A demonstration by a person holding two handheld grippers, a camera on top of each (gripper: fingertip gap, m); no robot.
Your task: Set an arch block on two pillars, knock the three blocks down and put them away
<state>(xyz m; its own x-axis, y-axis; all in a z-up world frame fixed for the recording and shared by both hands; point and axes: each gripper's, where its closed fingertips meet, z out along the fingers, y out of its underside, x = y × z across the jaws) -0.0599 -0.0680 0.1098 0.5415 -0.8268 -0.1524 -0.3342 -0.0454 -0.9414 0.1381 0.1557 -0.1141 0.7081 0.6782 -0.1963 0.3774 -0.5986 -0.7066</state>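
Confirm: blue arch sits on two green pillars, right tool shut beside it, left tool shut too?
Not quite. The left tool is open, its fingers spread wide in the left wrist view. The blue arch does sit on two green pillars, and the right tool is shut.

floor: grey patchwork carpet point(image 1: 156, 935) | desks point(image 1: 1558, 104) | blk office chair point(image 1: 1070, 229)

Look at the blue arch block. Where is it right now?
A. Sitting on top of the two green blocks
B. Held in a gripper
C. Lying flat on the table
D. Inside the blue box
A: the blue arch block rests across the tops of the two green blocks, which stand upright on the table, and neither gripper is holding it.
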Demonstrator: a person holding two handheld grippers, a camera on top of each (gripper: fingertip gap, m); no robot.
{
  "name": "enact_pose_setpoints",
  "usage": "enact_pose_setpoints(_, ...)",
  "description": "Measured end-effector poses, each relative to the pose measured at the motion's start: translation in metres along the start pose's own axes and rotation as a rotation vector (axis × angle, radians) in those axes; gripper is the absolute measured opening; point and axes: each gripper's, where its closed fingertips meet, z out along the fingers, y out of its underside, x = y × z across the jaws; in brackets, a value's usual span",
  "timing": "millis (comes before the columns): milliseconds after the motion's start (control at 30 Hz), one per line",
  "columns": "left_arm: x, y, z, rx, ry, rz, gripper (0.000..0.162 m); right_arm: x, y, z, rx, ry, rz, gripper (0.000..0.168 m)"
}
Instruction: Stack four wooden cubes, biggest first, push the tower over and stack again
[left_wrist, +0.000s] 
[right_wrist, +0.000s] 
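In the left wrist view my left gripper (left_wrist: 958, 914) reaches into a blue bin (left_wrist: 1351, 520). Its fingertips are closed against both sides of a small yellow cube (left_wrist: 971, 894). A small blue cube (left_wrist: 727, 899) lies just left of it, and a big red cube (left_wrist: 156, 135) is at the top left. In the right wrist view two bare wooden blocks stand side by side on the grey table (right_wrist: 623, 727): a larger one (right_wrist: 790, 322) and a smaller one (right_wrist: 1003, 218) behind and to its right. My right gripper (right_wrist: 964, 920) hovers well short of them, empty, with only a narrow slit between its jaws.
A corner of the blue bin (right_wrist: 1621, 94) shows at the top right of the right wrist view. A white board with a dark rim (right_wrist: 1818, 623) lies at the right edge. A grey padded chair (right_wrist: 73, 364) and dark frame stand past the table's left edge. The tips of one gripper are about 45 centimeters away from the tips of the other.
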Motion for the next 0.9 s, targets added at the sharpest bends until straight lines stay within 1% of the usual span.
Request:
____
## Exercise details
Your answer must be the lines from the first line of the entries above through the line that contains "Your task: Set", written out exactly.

## Expected answer
A demonstration by a person holding two handheld grippers, a camera on top of each (gripper: fingertip gap, m); no robot.
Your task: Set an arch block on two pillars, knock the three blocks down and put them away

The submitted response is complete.